January 24, 2008|Victoria Kim | Times Staff Writer
When Hee-sook Lee opened a restaurant at the edge of Los Angeles’ Koreatown more than a decade ago, there seemed to be nothing remarkable about the tofu stew she served.
But with a “secret recipe” for the common Korean dish and an entrepreneurial side that family and friends had never before seen in her, Lee within a few short years was exporting her brand of tofu stew to South Korea, building a small empire that has spawned numerous imitators.

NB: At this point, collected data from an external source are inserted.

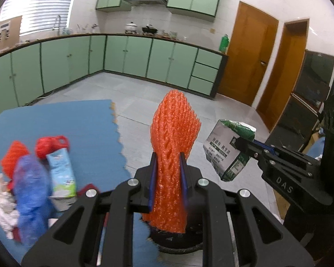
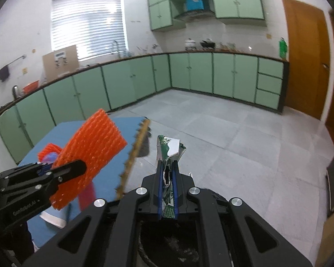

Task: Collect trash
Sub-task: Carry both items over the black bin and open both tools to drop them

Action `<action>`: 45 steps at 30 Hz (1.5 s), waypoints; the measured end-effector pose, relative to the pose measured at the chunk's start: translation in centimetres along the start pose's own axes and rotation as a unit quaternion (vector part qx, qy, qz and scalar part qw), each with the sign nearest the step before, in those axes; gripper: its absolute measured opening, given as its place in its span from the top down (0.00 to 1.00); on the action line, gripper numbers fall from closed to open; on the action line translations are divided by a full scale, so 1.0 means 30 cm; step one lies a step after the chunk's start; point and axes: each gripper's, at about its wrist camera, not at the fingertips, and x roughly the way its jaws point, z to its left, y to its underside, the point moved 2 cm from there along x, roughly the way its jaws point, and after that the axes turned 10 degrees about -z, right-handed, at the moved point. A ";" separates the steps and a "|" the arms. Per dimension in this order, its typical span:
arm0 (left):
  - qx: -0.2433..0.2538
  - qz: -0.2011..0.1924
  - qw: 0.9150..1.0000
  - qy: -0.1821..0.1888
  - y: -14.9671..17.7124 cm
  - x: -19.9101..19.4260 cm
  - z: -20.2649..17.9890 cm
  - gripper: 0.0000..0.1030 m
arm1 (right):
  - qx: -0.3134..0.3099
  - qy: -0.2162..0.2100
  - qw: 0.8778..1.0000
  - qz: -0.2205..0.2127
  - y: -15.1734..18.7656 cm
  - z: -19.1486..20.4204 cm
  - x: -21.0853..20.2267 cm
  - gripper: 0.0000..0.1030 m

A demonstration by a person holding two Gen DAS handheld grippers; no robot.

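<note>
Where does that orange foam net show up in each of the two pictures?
Left wrist view: orange foam net stands upright at centre, clamped in the left claw.
Right wrist view: the net sits lower left, tilted.
Shared landmark: the blue mat.

A kitchen with white tiled walls [image 2: 144, 11] and a pale grey tiled floor [image 2: 233, 138] has green lower cabinets [image 2: 200, 71] running along two walls under a dark counter [image 2: 211, 52], with matching upper cabinets [image 2: 236, 0] round a range hood [image 2: 193, 14]. A window with white blinds [image 2: 86, 24] lets in daylight above a tap [image 2: 115, 45], and two brown wooden doors [image 1: 256, 53] stand at the right
</note>
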 end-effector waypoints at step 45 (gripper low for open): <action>-0.007 0.009 0.997 -0.071 0.023 -0.031 0.153 0.30 | 0.028 0.049 0.998 0.001 0.097 -0.003 0.016 0.06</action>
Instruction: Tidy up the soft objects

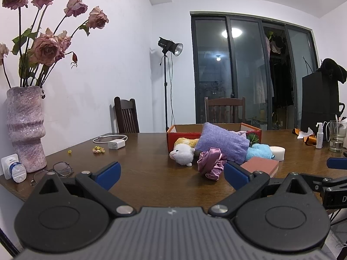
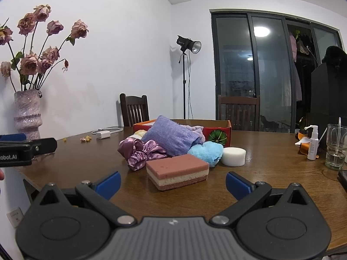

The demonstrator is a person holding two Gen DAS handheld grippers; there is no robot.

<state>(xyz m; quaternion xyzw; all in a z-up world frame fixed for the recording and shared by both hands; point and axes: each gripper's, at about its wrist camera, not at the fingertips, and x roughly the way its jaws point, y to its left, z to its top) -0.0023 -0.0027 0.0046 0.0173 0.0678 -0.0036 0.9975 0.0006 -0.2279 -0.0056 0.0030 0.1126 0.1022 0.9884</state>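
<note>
Clutter hides a good deal in the heap of soft things near the middle of the desk (image 2: 271, 151). The purple pillow (image 2: 171, 138) leans out of the red cardboard box (image 2: 216, 131), covering most of the box's front wall and whatever lies inside. A yellow plush (image 1: 186, 142) shows only as a strip under the pillow, and the white lamb toy (image 1: 183, 153) shows little more than its head. The blue plush (image 2: 207, 150) is half tucked beneath the pillow too. The satin scrunchie (image 2: 141, 151) rests against the pillow's near side; the layered pink sponge (image 2: 177, 171) lies just in front of the heap toward the desk's near edge, and the white round sponge (image 2: 233, 156) sits just beside the blue plush.

The left gripper (image 1: 171, 174) hangs above the near edge with its jaws wide apart, holding nothing. The right gripper (image 2: 172, 182) is likewise spread open and empty, the pink sponge lying just beyond its tips.

The desk is dark glossy wood. At its left end stands a pink vase (image 1: 25, 127) of dried roses, with spectacles (image 1: 58, 170) beside it and a white charger (image 1: 116, 144) farther back. A spray bottle (image 2: 312, 143) and a glass (image 2: 337, 146) stand at the right edge. Two wooden chairs, a studio lamp (image 2: 190, 44) and dark glass sliding doors line the white-walled room.
</note>
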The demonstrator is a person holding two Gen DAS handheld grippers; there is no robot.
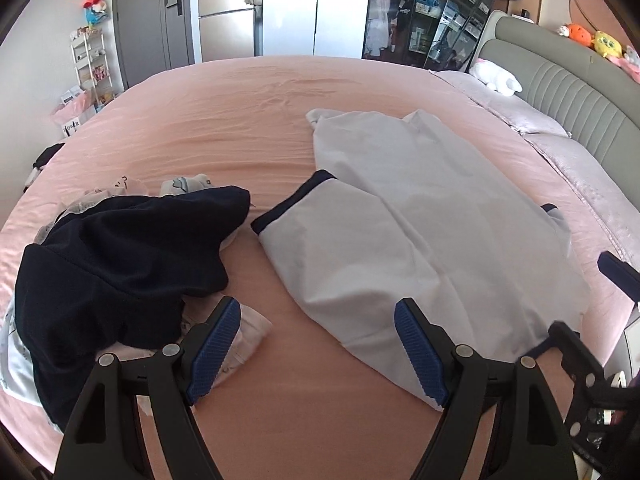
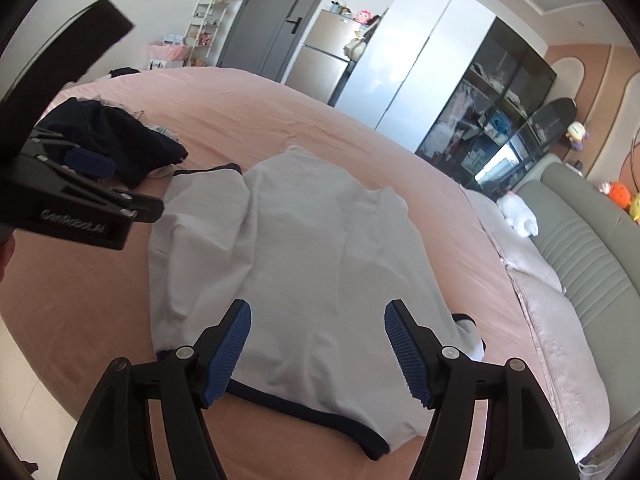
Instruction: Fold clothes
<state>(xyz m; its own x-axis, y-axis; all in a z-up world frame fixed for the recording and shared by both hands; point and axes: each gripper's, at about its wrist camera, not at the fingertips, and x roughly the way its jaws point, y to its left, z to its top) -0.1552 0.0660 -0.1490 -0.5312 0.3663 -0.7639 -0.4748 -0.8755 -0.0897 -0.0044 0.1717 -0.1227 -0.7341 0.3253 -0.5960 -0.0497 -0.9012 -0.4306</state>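
White shirt with navy trim lies flat on the pink bed sheet, fabric smooth, softly creased, sleeve folded inward. Dark garment pile lies left. Left claw apart, empty; right claw apart, empty.

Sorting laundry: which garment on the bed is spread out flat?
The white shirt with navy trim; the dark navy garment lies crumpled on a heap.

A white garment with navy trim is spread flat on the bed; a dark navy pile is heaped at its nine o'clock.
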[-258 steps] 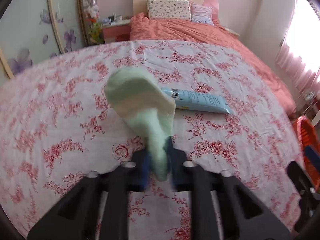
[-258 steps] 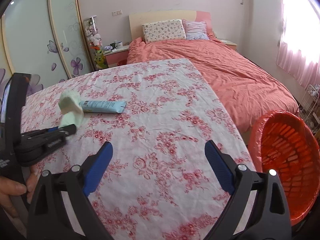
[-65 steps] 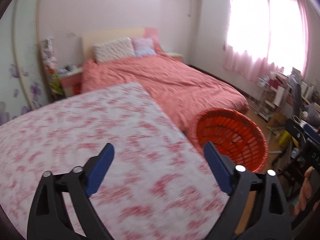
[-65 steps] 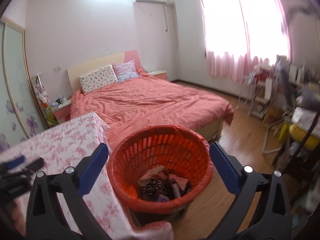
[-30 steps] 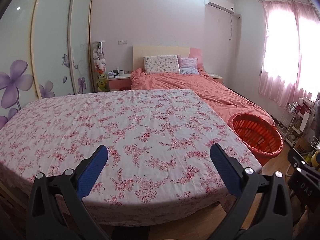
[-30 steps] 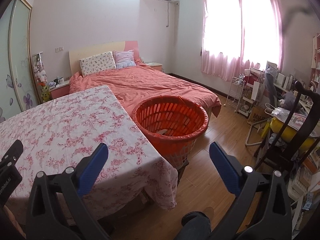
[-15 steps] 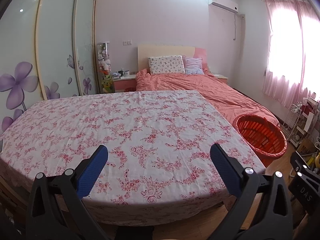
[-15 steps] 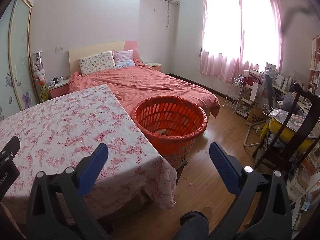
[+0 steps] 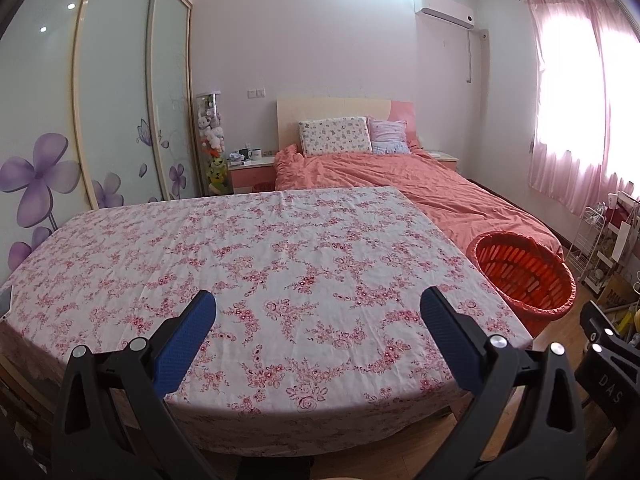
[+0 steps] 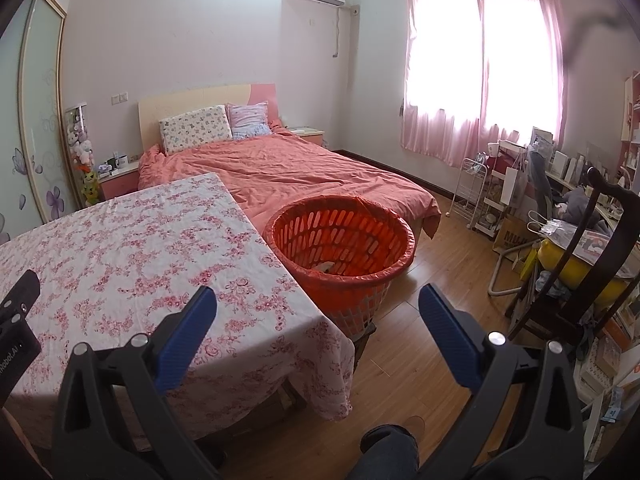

BCD Tofu House: A caption that accompanied an article about the BCD Tofu House restaurant chain in Business on Thursday incorrectly said Chief Executive Hee-sook Lee was among the kitchen workers photographed at the branch on Wilshire Boulevard. The woman in the foreground was an unidentified employee.
Today, tourists from South Korea arrive by the busload at BCD Tofu House and snap photos. Visiting dignitaries, sports stars and actors frequently dine at the restaurant. Even though the restaurant is open around the clock, there is almost always a wait.
Since the Vermont Avenue restaurant opened in 1996, Lee has expanded it into a transpacific chain with more than a dozen branches in Southern California, Seattle, Tokyo and South Korea. And she is far from being done.
“It’s not important whether there are 10 or 100 branches,” Lee said, speaking in Korean. “I consider myself a diplomat of sorts, making Korean food known to the world.”
The success of Lee’s restaurants has catapulted the 48-year-old chief executive into minor celebrity status in South Korea. People recognize her from numerous media reports and approach her on the streets of Seoul. The South Korean government invited her to speak at a convention for overseas Korean business owners. In 2006, the tale of her success was reenacted in a 12-part radio miniseries broadcast in South Korea.
Fellow immigrants look to Lee for a clue as to how she built up a business that brings in $19 million annually and employs more than 300 people. Many wonder how a common dish brimming with very Korean flavors — spicy and salty, and served scalding hot — succeeded in Los Angeles.
To those asking for the secret to her success, Lee smiles sheepishly and says there really isn’t much to it.
“To succeed in anything, you just have to be fanatically devoted to it,” Lee told a hall full of dark-suited businesspeople at the government-sponsored convention in 2006. “No matter what other people tell you, you shouldn’t look back.”
When she first arrived in Los Angeles with two of her three sons in 1989, Lee barely spoke English. She left behind her husband and 18-month-old son so that she and the other two sons, 5 and 7 at the time, could get an education.